TASK BRIEF —
Transcribe, starting at the line with "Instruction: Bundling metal" and ending at the line with "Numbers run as", every line of the material below exactly, but leave out the pictures and anything outside that span.

──────────────────────────────

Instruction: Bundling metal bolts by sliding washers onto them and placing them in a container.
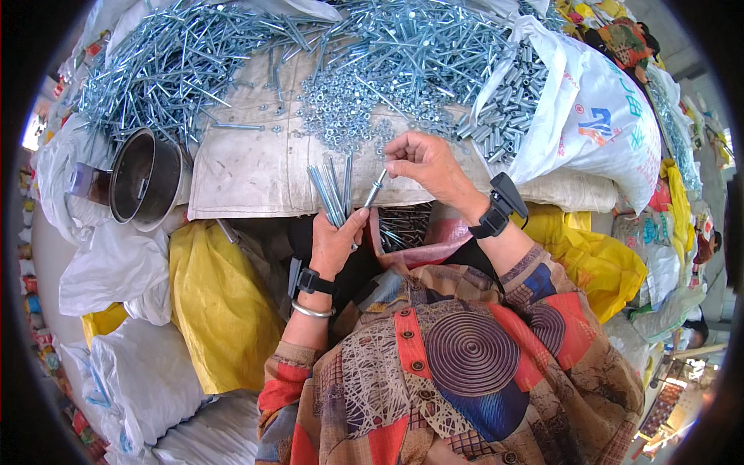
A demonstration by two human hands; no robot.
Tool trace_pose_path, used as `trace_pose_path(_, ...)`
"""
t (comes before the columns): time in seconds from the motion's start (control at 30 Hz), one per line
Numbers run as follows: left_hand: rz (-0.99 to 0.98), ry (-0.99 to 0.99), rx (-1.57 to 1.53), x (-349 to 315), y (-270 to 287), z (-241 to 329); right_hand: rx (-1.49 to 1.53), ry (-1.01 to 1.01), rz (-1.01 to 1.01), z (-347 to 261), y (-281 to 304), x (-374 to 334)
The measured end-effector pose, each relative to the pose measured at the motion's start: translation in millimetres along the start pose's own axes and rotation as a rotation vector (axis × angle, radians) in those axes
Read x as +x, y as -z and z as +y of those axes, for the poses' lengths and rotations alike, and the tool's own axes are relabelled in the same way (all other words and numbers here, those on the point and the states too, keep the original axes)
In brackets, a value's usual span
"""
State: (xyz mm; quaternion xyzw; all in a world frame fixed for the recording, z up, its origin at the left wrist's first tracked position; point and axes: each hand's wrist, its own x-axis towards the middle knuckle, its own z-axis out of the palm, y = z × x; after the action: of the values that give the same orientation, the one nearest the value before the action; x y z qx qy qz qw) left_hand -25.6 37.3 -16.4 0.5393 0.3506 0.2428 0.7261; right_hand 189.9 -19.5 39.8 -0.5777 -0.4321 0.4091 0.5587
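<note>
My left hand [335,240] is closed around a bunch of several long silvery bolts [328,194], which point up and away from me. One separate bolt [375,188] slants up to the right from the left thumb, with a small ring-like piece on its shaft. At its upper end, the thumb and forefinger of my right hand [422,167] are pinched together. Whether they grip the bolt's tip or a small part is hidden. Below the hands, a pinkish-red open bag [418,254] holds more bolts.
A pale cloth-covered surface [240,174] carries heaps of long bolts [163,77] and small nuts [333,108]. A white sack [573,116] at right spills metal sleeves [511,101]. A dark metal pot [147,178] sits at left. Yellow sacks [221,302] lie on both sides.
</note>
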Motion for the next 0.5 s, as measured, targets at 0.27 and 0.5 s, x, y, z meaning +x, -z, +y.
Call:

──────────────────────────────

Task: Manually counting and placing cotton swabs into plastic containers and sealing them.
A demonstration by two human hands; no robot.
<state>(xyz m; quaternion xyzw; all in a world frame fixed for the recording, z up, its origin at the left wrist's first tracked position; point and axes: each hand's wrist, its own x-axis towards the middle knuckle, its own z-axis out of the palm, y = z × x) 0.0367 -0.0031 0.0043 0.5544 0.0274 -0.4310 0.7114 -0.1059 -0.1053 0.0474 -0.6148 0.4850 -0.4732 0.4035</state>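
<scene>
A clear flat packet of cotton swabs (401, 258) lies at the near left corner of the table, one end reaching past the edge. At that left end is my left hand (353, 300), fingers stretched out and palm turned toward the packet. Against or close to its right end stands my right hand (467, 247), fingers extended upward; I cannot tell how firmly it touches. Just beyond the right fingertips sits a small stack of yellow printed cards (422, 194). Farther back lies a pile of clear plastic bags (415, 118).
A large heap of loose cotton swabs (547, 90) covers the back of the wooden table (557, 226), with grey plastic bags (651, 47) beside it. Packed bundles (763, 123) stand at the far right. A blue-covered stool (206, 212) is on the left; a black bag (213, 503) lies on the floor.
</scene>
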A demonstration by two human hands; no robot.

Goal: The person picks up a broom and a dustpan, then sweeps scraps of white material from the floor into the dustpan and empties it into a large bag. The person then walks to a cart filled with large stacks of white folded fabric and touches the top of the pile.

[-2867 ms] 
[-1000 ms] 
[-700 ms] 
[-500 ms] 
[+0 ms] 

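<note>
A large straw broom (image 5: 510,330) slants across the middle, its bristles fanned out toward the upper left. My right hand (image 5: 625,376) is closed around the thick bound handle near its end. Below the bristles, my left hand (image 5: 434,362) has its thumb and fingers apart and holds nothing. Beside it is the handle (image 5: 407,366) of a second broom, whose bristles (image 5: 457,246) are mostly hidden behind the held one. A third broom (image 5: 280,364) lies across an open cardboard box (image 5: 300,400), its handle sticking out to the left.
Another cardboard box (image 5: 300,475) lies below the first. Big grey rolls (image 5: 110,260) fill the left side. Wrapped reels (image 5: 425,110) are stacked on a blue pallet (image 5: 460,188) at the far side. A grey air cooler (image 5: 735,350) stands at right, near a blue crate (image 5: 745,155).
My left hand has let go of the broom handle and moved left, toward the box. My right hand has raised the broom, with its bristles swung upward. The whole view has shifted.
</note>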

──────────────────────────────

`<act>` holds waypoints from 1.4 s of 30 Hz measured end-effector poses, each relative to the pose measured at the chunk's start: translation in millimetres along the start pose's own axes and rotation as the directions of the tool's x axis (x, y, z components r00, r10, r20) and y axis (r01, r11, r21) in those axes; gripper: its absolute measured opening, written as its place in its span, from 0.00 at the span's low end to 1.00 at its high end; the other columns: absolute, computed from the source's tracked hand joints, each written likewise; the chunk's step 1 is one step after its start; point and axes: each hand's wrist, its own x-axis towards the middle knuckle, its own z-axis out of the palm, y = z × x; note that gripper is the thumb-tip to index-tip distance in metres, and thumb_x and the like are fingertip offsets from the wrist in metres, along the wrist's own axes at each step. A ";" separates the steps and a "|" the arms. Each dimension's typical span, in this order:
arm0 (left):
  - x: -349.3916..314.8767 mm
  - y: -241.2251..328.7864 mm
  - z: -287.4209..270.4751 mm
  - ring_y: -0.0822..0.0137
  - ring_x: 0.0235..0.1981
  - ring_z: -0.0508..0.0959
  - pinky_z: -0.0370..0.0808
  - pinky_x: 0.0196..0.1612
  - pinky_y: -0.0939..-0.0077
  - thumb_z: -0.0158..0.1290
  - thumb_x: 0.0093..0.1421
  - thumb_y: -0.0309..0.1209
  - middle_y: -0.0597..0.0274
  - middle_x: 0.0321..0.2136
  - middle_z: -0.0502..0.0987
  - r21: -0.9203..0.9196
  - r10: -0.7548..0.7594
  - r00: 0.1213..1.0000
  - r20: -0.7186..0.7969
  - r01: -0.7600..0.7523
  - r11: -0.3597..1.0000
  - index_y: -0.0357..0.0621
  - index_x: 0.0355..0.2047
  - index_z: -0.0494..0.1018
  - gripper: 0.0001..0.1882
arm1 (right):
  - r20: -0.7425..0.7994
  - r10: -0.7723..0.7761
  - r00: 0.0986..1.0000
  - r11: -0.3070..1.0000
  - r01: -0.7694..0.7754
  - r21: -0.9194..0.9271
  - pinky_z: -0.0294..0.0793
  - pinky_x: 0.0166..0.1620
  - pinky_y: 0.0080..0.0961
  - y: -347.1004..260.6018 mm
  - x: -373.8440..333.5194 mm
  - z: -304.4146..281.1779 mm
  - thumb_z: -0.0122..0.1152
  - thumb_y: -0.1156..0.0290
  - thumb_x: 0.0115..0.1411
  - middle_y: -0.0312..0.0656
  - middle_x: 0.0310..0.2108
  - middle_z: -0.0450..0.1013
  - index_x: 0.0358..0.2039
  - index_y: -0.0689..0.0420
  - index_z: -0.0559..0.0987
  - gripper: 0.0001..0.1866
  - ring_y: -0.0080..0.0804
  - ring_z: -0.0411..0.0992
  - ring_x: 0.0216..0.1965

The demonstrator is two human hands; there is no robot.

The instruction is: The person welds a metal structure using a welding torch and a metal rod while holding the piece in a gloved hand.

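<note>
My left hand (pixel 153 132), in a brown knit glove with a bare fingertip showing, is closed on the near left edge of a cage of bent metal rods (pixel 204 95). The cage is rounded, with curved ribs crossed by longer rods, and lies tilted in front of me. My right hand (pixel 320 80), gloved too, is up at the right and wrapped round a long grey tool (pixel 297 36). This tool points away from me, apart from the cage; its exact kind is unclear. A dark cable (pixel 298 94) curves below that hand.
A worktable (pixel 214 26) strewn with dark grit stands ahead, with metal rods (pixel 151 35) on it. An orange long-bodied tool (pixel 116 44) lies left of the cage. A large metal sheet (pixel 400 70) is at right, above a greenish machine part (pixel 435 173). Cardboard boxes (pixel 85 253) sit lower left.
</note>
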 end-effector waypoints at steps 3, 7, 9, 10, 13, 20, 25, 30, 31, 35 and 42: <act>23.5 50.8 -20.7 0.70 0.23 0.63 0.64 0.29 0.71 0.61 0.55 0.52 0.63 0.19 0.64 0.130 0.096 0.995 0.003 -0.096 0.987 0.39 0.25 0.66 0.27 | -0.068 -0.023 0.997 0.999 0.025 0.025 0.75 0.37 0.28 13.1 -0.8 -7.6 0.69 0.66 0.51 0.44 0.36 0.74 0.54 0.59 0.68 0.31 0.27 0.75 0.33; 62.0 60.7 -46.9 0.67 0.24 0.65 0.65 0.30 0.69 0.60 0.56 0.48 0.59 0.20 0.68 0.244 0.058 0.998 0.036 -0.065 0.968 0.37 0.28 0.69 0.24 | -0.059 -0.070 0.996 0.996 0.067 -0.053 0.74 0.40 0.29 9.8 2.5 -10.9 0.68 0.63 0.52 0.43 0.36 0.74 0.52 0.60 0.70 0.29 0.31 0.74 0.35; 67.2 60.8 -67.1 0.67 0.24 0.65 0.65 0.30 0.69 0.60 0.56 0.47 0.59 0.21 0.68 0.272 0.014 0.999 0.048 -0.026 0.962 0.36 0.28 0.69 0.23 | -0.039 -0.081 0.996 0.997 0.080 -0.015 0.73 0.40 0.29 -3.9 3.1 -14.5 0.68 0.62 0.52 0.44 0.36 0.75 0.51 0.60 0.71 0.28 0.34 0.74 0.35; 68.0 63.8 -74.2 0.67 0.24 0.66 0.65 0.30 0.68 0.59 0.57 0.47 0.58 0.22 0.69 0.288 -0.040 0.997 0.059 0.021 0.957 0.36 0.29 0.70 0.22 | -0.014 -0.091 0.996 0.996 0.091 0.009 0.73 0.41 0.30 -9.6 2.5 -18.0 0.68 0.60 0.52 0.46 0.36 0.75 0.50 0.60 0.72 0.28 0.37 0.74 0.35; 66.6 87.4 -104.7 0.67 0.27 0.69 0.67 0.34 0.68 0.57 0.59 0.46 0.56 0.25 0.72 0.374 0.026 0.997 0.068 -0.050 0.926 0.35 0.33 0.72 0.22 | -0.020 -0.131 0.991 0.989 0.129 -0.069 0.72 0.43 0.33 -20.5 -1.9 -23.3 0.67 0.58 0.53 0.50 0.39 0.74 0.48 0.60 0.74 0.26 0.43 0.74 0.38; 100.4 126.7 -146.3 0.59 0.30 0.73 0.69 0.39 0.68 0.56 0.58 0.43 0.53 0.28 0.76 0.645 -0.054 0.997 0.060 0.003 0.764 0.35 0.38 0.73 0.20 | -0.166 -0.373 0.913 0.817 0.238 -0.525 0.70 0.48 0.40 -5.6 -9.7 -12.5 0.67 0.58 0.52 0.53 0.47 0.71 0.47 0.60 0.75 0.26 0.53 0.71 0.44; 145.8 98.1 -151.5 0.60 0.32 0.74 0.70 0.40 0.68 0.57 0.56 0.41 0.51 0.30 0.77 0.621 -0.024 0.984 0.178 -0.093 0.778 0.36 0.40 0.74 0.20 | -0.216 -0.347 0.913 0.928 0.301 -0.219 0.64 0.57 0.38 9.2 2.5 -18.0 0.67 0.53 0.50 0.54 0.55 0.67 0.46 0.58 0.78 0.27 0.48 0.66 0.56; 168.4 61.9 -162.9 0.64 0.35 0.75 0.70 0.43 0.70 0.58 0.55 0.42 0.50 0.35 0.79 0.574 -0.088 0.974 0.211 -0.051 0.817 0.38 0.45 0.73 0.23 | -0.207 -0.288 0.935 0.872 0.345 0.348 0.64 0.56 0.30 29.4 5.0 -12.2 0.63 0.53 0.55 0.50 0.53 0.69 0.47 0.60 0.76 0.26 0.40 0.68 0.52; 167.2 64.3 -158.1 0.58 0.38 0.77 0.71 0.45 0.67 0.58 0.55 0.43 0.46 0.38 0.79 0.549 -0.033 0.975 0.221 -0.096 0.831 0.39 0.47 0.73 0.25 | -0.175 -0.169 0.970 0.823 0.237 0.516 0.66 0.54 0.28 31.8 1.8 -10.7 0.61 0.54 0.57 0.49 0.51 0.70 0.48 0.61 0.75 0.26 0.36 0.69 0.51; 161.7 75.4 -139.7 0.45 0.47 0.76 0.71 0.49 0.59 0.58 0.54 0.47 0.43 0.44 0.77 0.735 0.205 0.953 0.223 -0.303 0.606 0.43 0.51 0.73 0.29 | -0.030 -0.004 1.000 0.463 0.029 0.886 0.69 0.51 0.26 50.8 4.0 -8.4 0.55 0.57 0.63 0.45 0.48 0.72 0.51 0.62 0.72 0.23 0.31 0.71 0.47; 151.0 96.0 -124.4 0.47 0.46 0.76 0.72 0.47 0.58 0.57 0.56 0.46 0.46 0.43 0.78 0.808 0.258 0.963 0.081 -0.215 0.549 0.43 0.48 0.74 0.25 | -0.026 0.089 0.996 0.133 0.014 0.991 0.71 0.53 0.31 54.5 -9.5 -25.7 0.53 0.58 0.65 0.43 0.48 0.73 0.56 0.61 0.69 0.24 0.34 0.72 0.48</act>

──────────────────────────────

EXERCISE RESULT —
Instruction: Bundling metal bolts by sliding washers onto them and placing them in a container.
A demonstration by two human hands; no robot.
Tool trace_pose_path, used as `trace_pose_path(_, ...)`
"""
t (comes before the columns): time in seconds from the motion's start (control at 30 Hz), one per line
Numbers run as follows: left_hand: rz (-0.99 to 0.98), ry (-0.99 to 0.99), rx (-1.57 to 1.53), x (-349 to 315), y (-270 to 287), z (-241 to 329); right_hand: rx (-1.49 to 1.53), ry (-1.01 to 1.01), rz (-1.01 to 1.01), z (-347 to 261), y (-281 to 304), x (-374 to 334)

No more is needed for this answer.